[Information provided — start]
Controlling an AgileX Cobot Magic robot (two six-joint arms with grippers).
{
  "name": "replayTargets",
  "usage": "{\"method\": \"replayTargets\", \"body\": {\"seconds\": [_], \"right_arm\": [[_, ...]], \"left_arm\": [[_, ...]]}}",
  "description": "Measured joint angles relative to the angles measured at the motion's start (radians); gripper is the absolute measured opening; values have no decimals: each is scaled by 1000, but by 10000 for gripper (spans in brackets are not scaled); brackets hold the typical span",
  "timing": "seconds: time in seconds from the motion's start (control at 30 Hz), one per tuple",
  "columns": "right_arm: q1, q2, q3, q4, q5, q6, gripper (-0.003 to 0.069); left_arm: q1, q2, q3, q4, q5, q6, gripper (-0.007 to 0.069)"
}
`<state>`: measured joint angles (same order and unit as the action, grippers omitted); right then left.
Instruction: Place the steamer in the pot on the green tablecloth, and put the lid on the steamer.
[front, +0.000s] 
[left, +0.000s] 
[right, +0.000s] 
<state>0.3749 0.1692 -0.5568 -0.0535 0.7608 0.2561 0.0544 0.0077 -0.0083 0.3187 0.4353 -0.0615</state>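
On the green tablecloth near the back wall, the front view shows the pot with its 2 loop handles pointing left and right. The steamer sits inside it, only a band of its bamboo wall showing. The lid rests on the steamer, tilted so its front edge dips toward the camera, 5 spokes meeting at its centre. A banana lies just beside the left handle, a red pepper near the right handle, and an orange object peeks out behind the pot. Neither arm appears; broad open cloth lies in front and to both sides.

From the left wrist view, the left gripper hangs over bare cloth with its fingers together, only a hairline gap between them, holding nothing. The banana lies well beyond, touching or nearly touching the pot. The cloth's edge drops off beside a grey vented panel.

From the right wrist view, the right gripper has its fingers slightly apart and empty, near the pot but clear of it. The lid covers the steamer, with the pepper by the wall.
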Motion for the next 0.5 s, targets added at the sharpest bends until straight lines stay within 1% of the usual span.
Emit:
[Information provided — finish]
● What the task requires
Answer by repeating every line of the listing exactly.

● Finished task
Controlling an AgileX Cobot Magic robot (two six-joint arms with grippers).
{
  "name": "replayTargets",
  "usage": "{\"method\": \"replayTargets\", \"body\": {\"seconds\": [_], \"right_arm\": [[_, ...]], \"left_arm\": [[_, ...]]}}",
  "description": "Measured joint angles relative to the angles measured at the motion's start (radians); gripper is the absolute measured opening; values have no decimals: each is scaled by 1000, but by 10000 for gripper (spans in brackets are not scaled); brackets hold the typical span",
  "timing": "seconds: time in seconds from the motion's start (control at 30 Hz), one per tuple",
  "columns": "right_arm: q1, q2, q3, q4, q5, q6, gripper (-0.003 to 0.069); left_arm: q1, q2, q3, q4, q5, q6, gripper (-0.007 to 0.069)"
}
`<state>`: measured joint angles (same order and unit as the action, grippers omitted); right then left.
Instruction: Place the steamer in the pot on the green tablecloth, and put the lid on the steamer.
[front, +0.000s] 
[left, +0.000s] 
[right, +0.000s] 
<state>0.3749 0.1692 -0.5568 -0.0535 0.7608 0.2561 0.0544 0.0077 -0.0083 0.3187 0.4353 -0.0615</state>
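On the green tablecloth near the back wall, the front view shows the pot with its 2 loop handles pointing left and right. The steamer sits inside it, only a band of its bamboo wall showing. The lid rests on the steamer, tilted so its front edge dips toward the camera, 5 spokes meeting at its centre. A banana lies just beside the left handle, a red pepper near the right handle, and an orange object peeks out behind the pot. Neither arm appears; broad open cloth lies in front and to both sides.

From the left wrist view, the left gripper hangs over bare cloth with its fingers together, only a hairline gap between them, holding nothing. The banana lies well beyond, touching or nearly touching the pot. The cloth's edge drops off beside a grey vented panel.

From the right wrist view, the right gripper has its fingers slightly apart and empty, near the pot but clear of it. The lid covers the steamer, with the pepper by the wall.
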Motion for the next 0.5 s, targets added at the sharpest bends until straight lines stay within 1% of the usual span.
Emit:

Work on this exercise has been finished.